-By William O’Connor
“It’ll nearly be like a picture like Currier and Ives...”
Anderson and Parish, Sleighride, 1950
There is perhaps no more iconic American Christmas images than those of Currier & Ives. In this time of carols and old-timey traditions I’m reminded of how ingrained into the American consciousness these 19th century images have become. So for my December Artist of the Month, I thought I would visit this classic of art and illustration.
The nineteenth century in America was a changing time. Immigrants and industrialization were altering the very landscape of America socially and physically. By the mid century what had been regarded as Old America just a generation before, was unrecognizable and the population had nearly doubled. The Industrial Revolution created millions of people living in urban areas and fanning out into the new frontier on railroads. As today, this new economy and population created a longing for an Ideal America, and the money and infrastructure to buy it.

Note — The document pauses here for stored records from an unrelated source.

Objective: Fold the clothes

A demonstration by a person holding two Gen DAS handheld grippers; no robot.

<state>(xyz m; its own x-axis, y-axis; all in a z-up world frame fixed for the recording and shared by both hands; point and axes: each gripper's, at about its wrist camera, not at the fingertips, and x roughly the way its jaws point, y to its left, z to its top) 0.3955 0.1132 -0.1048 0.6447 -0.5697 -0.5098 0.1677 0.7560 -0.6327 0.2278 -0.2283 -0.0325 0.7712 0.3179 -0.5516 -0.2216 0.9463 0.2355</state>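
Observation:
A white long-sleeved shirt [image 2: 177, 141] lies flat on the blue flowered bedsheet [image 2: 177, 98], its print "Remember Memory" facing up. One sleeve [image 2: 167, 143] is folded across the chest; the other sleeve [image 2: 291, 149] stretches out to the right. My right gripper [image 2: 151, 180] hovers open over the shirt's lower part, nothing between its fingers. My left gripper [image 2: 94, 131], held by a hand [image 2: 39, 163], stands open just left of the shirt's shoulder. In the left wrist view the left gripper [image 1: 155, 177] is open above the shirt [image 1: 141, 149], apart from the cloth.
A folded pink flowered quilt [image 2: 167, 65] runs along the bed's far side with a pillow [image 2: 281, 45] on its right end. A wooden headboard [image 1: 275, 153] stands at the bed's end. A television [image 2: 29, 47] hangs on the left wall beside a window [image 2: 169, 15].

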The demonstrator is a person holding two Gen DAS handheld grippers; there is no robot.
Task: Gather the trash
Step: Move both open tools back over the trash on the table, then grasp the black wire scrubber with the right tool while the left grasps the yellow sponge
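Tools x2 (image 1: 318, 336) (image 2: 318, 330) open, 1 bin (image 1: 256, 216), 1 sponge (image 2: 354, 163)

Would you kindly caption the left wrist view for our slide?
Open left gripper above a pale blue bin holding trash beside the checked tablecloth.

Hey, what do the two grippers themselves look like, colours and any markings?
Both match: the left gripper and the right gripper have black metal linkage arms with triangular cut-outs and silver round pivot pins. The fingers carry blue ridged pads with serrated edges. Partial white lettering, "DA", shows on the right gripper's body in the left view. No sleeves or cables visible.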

Between 1834 and 1895 the company of Nathaniel Currier and James Ives created millions of images using modern printing technology headquartered in New York City employing an army of engravers and watercolorists. Combined with new railway distribution capabilities this combination made it affordable for every American to have a piece of art in their home for the first time in history. With mail order catalogs these prints could be found on every wall from New York to California. It is difficult to imagine in this current technological culture of ours, where images are ubiquitous on the web, billboards and television, that there was a time where owning an image was a novelty.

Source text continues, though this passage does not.